A simple rule for the exam: prefer bucket policies for bucket-level access control; use IAM policies for controlling what your own users and roles can do.
CORS Configuration#
CORS (Cross-Origin Resource Sharing) becomes relevant when a web application hosted on one domain (e.g., app.example.com) makes a JavaScript request directly to an S3 bucket on a different domain (e.g., mybucket.s3.amazonaws.com). Browsers block these cross-origin requests by default. 🔗
You configure CORS on the S3 bucket by specifying which origins are allowed, which HTTP methods are permitted, and which headers are exposed. This is required for browser-based uploads via pre-signed URLs or any JavaScript that fetches assets from a different S3 bucket origin than the page itself.

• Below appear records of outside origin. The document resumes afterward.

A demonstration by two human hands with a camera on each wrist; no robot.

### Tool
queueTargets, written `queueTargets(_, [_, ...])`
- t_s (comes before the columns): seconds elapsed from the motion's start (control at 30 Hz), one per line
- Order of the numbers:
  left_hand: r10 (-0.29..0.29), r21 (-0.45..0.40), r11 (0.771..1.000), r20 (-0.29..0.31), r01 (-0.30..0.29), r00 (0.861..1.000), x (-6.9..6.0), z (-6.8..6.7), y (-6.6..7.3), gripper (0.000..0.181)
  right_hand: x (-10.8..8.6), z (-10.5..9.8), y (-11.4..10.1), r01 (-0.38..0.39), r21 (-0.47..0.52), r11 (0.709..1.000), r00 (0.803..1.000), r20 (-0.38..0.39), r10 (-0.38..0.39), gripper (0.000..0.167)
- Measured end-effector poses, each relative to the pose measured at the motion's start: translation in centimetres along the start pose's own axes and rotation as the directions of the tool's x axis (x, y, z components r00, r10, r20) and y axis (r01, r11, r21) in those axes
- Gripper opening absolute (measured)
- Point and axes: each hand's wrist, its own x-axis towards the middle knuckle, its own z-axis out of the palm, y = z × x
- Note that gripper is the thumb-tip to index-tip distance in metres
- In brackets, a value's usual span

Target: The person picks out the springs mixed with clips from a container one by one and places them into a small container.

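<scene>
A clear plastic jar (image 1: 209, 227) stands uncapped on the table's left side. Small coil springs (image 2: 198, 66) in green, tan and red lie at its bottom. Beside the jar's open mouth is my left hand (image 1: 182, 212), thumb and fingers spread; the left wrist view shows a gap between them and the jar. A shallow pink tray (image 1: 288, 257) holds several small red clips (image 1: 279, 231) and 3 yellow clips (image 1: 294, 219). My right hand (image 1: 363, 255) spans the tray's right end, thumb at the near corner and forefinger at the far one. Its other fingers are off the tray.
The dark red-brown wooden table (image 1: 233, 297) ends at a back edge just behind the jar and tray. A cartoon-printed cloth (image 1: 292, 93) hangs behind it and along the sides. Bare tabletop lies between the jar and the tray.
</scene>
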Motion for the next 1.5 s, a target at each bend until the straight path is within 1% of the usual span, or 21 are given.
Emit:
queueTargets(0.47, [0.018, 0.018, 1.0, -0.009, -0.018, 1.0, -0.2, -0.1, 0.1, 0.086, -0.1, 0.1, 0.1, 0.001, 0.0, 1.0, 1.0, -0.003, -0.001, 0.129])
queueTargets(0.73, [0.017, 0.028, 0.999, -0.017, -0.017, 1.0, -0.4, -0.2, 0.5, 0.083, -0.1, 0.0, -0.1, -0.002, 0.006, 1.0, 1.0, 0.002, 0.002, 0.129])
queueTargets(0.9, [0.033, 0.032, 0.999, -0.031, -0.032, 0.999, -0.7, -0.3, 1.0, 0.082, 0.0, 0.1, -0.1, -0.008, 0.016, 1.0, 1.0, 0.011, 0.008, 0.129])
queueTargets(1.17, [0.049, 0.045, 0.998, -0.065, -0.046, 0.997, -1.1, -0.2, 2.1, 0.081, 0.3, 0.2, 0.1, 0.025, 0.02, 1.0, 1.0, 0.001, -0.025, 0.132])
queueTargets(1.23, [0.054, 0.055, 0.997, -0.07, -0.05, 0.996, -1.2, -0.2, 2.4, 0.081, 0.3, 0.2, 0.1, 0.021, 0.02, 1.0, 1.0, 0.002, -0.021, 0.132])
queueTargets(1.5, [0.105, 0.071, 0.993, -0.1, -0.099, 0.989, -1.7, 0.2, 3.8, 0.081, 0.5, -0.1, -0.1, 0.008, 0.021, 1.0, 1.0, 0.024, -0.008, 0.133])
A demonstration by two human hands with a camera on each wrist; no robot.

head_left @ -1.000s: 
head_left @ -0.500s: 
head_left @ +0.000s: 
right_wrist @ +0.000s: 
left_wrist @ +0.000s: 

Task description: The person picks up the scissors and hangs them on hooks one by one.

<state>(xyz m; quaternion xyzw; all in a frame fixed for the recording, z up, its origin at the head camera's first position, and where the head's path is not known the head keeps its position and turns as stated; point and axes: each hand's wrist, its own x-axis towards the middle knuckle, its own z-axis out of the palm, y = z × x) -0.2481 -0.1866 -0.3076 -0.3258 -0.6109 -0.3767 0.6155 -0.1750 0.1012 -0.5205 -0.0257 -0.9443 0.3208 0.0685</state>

S3 Select and Glacier Select#
Normally, to find a record in a large CSV or JSON file stored in S3, you’d download the entire object and filter it in your application. S3 Select lets you push a SQL-like query directly to S3, which filters and returns only the relevant subset of data — dramatically reducing transfer costs and latency. 🔗
Glacier Select provides the same capability for objects stored in Glacier, running queries against archived data without a full restore.
Both work on CSV, JSON, and Parquet formats, optionally compressed with GZIP or BZIP2. For large-scale analytics you’d use Athena, but S3 Select is lighter-weight and requires no infrastructure setup.
Performance#
S3 can handle very high request rates, but knowing the right tools to push it further matters at scale. 🔗
Multipart Upload splits a large object into parts that are uploaded independently and in parallel, then S3 assembles them. AWS recommends multipart upload for objects over 100 MB and requires it for objects over 5 GB. It also provides resilience: if one part fails, only that part needs to be retried. 🔗
Transfer Acceleration routes uploads through AWS’s globally distributed CloudFront edge locations using the optimised AWS backbone network instead of the public internet. A user in Tokyo uploading to a bucket in us-east-1 will see significantly faster throughput with Transfer Acceleration enabled. There is an additional per-GB cost. 🔗
Byte-Range Fetches allow you to download specific byte ranges of an object in parallel — analogous to multipart upload but for downloads. You split the target object into ranges, issue concurrent GetObject requests for each range, and reconstruct the file client-side. This maximises throughput for large downloads and also lets you retrieve just the header of a file (e.g., the first few bytes of a Parquet file) without fetching the whole object.